Criminalizar a homofobia? E outras atitudes?

Sucedeu na semana que passou um episódio que é muito sintomático dos tempos que vivemos.

Por Jorge Teixeira da Cunha

O Vaticano pediu explicações, por via diplomática, sobre as leis anti-homofóbicas que estão em processo de aprovação pelo Estado Italiano. Essa forma de intervenção é rara, a respeito de assuntos de costumes, uma vez que a Igreja respeita a laicidade e não interfere na produção das leis civis, mesmo quando se referem a assuntos com os quais está em desacordo, como seja a despenalização do aborto. Para justificar esse procedimento extremo estarão em causa aspectos concretos da lei, como a celebração nas escolas de um dia contra a homofobia, ou a delicadeza das escolas católicas, após a provação da lei, falarem da homossexualidade como um pecado. Mas a coisa tem contornos mais complicados.

Comecemos por perguntar: a moral cristã é contra a discriminação de pessoas, sejam homossexuais, sejam outras? Não. Mesmo não discriminando pessoas, a moral cristã discrimina ideias e debate de ideias e valores morais. São duas coisas diferentes. Não discriminar pessoas é uma exigência dos Direitos Humanos da primeira geração, dos direitos políticos básicos. A homossexualidade, porém, é um assunto de outra ordem, um assunto antropológico e ético que pode ser discutido. Ora, se, pela lei da homofobia, vier a ser criminalizado o debate de ideias, temos um problema político pela porta do lado. A matéria, como se vê, não é fácil de clarificar. Por isso, uma lei que que confunde o plano universal em que deve situar-se, com a causa de uma minoria concreta é uma lei problemática e não devia existir. Há dois motivos para isso.

O primeiro é o carácter controverso dos Direitos Sociais. Enquanto há um acordo sobre os direitos políticos, como é a não-discriminação, não há acordo sobre a garantia dos direitos sociais, quando se trata de matérias moralmente controversas. Não há acordo sobre fornecimento de serviços abortivos, de contracetivos, da eutanásia. Também não há acordo sobre a moralidade da homossexualidade. Por isso, a lei contra a homofobia não pode proibir as pessoas de discordarem da homossexualidade. Entre o discordar e o discriminar vai haver uma grande confusão que criará mais problemas do que os que resolverá. Daí que uma lei contra a homofobia se apresenta como um problema e não como uma solução.

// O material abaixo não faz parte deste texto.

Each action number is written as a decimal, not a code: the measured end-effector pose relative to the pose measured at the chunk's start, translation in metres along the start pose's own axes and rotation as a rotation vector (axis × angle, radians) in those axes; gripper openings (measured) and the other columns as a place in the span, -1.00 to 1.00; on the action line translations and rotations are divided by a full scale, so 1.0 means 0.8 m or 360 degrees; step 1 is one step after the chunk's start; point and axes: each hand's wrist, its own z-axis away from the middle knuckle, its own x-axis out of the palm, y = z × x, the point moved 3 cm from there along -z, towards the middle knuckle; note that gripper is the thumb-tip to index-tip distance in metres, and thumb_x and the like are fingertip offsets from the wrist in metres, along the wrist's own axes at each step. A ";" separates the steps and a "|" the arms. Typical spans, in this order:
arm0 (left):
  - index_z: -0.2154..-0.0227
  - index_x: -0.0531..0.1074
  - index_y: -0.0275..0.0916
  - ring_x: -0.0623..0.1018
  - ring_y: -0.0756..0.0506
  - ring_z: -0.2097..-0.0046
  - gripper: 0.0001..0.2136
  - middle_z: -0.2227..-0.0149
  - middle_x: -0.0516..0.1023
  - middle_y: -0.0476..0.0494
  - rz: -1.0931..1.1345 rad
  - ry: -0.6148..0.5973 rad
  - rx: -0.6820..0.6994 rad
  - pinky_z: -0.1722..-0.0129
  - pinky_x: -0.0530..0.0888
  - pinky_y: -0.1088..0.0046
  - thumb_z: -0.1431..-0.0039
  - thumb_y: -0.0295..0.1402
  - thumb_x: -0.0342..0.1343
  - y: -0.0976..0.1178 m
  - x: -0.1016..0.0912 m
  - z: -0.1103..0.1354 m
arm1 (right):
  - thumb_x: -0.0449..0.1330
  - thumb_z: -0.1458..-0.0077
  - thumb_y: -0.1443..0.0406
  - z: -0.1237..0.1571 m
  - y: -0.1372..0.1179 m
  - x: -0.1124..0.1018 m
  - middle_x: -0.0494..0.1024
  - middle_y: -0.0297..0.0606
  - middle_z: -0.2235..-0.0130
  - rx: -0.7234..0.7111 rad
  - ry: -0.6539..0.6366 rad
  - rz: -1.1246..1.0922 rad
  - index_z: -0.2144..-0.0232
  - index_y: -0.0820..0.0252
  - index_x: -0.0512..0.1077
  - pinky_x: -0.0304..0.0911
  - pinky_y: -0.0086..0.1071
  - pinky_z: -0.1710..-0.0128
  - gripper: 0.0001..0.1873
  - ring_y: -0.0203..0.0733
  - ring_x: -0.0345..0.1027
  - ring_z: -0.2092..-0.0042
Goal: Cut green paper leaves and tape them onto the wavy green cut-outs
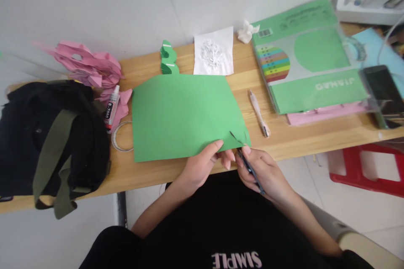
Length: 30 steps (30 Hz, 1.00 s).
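Note:
A green sheet of paper point(186, 113) lies on the wooden table point(293, 138) in front of me. My left hand point(202, 166) pinches its near edge, thumb on top. My right hand point(260, 170) is closed round a dark pen point(251, 170) whose tip rests at the sheet's near right corner, beside a curved dark line drawn there.
A black bag point(47, 138) lies at the left, with pink paper cut-outs point(88, 67), a glue tube point(112, 107) and a tape ring point(121, 136). A white pen point(259, 113), a pack of coloured paper point(309, 59), a phone point(383, 88) and a red stool point(366, 168) are at the right.

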 end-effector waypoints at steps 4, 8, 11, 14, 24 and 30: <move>0.66 0.40 -0.24 0.36 -0.03 0.49 -0.64 0.65 0.32 -0.02 0.0065 -0.0046 -0.0003 0.27 0.36 0.36 -0.16 -0.17 -0.02 -0.002 0.003 0.000 | 0.05 -0.12 -0.09 -0.001 0.001 0.000 0.07 -0.56 0.73 -0.0076 0.0022 0.0034 0.56 0.19 0.26 -0.19 -0.56 0.78 -0.51 -0.49 -0.16 0.74; 0.66 0.38 -0.24 0.37 -0.05 0.47 -0.62 0.63 0.32 -0.03 0.0064 -0.0118 0.0008 0.26 0.36 0.34 -0.17 -0.14 -0.03 -0.005 0.005 -0.001 | 0.05 -0.13 -0.09 -0.003 0.000 0.002 0.07 -0.56 0.74 -0.0160 0.0010 0.0034 0.56 0.19 0.27 -0.18 -0.55 0.79 -0.50 -0.49 -0.15 0.75; 0.65 0.37 -0.23 0.37 -0.05 0.46 -0.61 0.61 0.32 -0.04 0.0058 -0.0139 0.0038 0.24 0.35 0.34 -0.18 -0.12 -0.03 -0.008 0.006 -0.001 | 0.03 -0.14 -0.09 -0.004 0.000 0.003 0.06 -0.56 0.75 -0.0206 0.0004 0.0016 0.56 0.20 0.28 -0.18 -0.55 0.78 -0.49 -0.49 -0.15 0.75; 0.65 0.37 -0.22 0.36 -0.05 0.45 -0.61 0.61 0.32 -0.03 -0.0017 -0.0122 0.0042 0.22 0.33 0.35 -0.19 -0.12 -0.05 -0.010 0.005 -0.001 | 0.03 -0.13 -0.10 -0.005 0.000 0.004 0.07 -0.56 0.74 -0.0205 0.0012 0.0000 0.56 0.21 0.29 -0.17 -0.55 0.79 -0.48 -0.49 -0.14 0.75; 0.66 0.37 -0.23 0.23 0.03 0.58 -0.60 0.71 0.23 0.05 -0.0004 -0.0099 -0.0004 0.42 0.22 0.42 -0.18 -0.10 -0.03 -0.018 0.006 0.002 | 0.01 -0.16 -0.07 -0.007 0.000 0.007 0.06 -0.53 0.74 -0.0206 0.0028 -0.0031 0.62 0.22 0.28 -0.18 -0.54 0.78 -0.46 -0.49 -0.12 0.75; 0.65 0.36 -0.25 0.20 0.05 0.60 -0.59 0.70 0.26 0.06 0.0020 -0.0053 -0.0023 0.46 0.18 0.43 -0.17 -0.07 -0.01 -0.022 0.007 0.003 | 0.01 -0.16 -0.07 -0.007 0.001 0.007 0.06 -0.53 0.75 -0.0213 0.0056 -0.0035 0.64 0.23 0.29 -0.19 -0.54 0.78 -0.44 -0.49 -0.12 0.76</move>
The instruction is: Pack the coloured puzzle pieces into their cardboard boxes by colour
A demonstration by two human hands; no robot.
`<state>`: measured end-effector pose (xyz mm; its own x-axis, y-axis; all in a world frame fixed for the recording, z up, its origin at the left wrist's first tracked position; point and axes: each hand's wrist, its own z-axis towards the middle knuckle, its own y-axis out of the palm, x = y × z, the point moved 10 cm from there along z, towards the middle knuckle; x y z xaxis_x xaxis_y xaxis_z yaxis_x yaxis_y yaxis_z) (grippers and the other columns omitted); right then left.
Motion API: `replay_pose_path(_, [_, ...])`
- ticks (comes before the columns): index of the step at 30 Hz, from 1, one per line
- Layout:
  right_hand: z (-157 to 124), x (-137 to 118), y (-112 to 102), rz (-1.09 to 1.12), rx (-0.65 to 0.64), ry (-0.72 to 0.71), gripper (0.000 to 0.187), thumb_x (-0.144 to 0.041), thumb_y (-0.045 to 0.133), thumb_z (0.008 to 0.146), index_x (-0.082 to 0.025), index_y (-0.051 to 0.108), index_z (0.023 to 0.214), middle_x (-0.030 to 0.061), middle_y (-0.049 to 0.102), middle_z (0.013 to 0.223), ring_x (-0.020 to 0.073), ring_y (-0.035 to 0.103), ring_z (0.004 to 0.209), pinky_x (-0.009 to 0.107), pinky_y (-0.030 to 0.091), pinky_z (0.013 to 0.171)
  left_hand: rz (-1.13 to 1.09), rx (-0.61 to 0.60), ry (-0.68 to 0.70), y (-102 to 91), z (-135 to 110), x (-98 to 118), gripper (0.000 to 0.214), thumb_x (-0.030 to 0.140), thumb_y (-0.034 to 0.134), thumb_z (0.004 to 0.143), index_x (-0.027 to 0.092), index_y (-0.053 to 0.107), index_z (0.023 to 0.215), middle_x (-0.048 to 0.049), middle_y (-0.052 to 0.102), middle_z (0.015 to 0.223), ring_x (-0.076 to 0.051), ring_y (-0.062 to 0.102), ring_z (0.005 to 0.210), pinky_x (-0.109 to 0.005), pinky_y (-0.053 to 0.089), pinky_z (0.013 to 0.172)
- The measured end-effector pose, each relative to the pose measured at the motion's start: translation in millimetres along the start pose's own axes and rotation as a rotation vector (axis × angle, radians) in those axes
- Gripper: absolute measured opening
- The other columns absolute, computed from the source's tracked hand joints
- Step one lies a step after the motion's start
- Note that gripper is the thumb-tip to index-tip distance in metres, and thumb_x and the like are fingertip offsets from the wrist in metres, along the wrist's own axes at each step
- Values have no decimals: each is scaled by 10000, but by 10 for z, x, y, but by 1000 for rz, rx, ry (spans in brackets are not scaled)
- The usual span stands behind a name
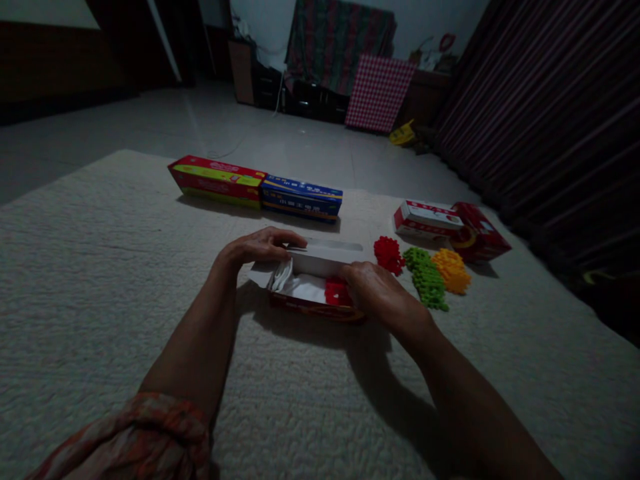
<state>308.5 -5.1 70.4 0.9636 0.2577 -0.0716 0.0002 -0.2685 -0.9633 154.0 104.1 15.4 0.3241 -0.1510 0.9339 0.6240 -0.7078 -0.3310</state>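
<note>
The left hand [263,245] pinches the lid [327,252] at eleven o'clock; the right hand [373,283] curls over the box [305,305] at three, grip hidden. Lid-work, I'd say; next wants steadiness.

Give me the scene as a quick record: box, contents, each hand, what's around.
Open box: on the cream quilt, lid raised
Contents: white material; red item at the right end
Left hand: at the lid's left end
Right hand: at the box's right end, fingertips hidden
Right side: red pile, green pile, orange pile
Beyond, end to end: red-and-yellow box, blue box
</note>
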Motion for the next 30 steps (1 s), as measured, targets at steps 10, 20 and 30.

O segundo aspecto controverso a criminalização de atitudes. Podemos distinguir entre atitudes e comportamentos. Estes últimos são visíveis e podem ser proibidos e criminalizados. As atitudes, pelo contrário, são difíceis de identificar. Quem pode identificar um acto de ódio com facilidade? Uma pessoa pode odiar outra sem nunca o mostrar. O mesmo se pode dizer da homofobia, que é uma acção mais da ordem da atitude do que do comportamento. Por isso, é, a nosso ver, muito discutível a existência de uma lei penal visando uma atitude. É certo que o direito penal tem avançado com penalizações para o ódio disto e daquilo. Mas esse caminho está longe de ser uma opção indiscutível.

Que deve fazer a Igreja, perante uma situação destas? Protestar por via diplomática é uma possibilidade. Mas é um risco. E pode ser-lhe perguntado, como aconteceu em Itália, se aceita ou não a laicidade do Estado. Por isso, a Igreja deve investir, com mais convicção e com mais competência, na discussão dos valores morais e deve tentar trazer o assunto para o âmbito do fundamento da ética. Nessa arena, tem melhores armas e melhores argumentos. É isso, a nosso ver, o que deve fazer sobre a homofobia e sobre outras matérias semelhantes que estão em cima da mesa legislativa em diversos países.